__Directions for this task__:
Please restate, exactly as written, the lines running from the beginning of the material through the line that has "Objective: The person" in it.

__Data block__:
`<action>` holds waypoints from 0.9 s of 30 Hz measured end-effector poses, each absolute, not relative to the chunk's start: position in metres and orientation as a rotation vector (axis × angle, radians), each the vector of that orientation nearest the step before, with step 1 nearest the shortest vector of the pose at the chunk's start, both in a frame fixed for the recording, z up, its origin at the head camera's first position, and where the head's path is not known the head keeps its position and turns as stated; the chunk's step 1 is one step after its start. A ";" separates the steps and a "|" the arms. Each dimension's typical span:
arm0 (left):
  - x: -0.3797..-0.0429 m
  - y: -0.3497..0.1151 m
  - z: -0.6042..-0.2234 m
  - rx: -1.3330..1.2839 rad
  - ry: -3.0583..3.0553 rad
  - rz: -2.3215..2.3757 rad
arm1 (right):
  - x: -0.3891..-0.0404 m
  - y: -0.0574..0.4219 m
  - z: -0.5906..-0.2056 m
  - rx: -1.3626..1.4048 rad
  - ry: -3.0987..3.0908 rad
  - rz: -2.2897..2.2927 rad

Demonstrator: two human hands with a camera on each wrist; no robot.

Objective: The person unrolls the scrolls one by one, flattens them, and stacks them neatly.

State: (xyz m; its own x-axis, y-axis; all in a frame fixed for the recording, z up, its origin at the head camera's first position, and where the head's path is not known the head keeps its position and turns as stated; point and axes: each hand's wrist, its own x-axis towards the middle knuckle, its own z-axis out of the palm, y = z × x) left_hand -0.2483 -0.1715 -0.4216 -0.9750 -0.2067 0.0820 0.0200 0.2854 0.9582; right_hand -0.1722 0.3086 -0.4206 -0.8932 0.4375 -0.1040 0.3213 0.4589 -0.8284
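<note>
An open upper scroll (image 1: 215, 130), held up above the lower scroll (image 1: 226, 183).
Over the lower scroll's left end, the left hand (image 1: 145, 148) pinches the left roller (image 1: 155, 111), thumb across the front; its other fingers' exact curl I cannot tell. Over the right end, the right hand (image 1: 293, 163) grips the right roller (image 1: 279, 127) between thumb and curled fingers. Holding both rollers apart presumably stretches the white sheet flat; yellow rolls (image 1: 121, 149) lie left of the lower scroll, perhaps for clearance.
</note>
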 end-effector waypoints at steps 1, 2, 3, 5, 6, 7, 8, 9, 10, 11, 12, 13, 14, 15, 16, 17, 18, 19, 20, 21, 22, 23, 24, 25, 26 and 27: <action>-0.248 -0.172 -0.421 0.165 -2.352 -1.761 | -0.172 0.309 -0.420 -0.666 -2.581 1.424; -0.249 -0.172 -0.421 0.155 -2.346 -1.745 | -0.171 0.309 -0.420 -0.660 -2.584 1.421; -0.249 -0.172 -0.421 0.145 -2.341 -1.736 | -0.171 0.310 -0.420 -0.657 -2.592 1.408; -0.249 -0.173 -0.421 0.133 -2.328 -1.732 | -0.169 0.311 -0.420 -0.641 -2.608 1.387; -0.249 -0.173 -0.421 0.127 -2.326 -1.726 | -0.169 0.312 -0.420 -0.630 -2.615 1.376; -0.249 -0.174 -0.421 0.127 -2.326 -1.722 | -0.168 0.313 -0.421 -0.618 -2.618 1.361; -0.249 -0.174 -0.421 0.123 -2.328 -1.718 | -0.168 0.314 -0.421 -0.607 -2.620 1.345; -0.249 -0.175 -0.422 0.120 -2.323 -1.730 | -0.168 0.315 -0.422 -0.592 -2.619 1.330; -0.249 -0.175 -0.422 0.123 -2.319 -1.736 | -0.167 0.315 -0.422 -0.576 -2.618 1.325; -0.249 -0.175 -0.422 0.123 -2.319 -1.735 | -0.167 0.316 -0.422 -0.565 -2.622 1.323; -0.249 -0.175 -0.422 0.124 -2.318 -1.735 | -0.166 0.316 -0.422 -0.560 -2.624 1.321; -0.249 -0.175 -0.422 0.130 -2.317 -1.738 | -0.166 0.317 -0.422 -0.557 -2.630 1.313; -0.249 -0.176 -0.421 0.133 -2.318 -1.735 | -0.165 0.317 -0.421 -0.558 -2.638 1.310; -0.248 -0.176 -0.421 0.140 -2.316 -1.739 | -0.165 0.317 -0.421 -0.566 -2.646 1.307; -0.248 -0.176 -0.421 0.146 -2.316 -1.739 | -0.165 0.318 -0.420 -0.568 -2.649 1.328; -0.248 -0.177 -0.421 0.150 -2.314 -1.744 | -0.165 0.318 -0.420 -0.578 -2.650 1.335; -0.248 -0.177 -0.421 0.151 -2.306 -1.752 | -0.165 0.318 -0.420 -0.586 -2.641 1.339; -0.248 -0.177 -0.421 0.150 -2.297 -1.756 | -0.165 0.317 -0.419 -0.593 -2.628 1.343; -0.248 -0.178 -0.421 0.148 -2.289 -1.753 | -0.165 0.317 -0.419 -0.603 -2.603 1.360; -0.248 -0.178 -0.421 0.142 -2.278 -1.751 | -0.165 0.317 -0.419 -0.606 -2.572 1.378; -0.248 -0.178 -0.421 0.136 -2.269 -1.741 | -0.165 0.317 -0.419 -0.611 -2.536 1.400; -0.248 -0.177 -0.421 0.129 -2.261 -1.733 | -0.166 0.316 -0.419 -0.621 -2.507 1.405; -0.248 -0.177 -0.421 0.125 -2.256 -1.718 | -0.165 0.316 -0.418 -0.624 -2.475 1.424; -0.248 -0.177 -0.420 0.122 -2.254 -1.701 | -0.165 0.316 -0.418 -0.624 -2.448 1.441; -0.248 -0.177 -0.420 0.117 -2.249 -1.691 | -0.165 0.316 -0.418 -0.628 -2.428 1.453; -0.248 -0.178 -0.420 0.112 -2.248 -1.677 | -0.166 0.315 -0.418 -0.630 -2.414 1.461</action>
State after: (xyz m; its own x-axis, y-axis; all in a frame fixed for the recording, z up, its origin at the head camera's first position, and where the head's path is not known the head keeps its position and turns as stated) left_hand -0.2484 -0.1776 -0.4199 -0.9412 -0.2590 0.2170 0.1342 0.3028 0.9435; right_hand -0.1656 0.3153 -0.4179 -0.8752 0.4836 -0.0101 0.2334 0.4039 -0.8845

__Result of the exercise__:
`<action>` holds waypoints from 0.9 s of 30 Hz measured end-effector poses, each absolute, not relative to the chunk's start: position in metres and orientation as a rotation vector (axis × angle, radians), each the vector of that orientation nearest the step before, with step 1 nearest the shortest vector of the pose at the chunk's start, both in a frame fixed for the recording, z up, its origin at the head camera's first position, and where the head's path is not known the head keeps its position and turns as stated; the chunk's step 1 is one step after its start. A ";" separates the steps and a "|" the arms. Each dimension's typical span:
arm0 (left):
  - x: -0.3797..-0.0429 m
  - y: -0.3497..0.1151 m
  - z: -0.6042..-0.2234 m
  - rx: -1.3330..1.2839 rad
  - ry: -3.0583..3.0553 rad
  - rz: -2.3215..2.3757 rad
arm1 (right):
  - x: -0.3891..-0.0404 m
  - y: -0.0574..0.4219 m
  - z: -0.5906..-0.2056 m
  - rx: -1.3626..1.4048 rad
  - ry: -3.0987..3.0908 rad
  - rz: -2.2897..2.2927 rad

Demonstrator: two human hands with a camera on each wrist; no robot.

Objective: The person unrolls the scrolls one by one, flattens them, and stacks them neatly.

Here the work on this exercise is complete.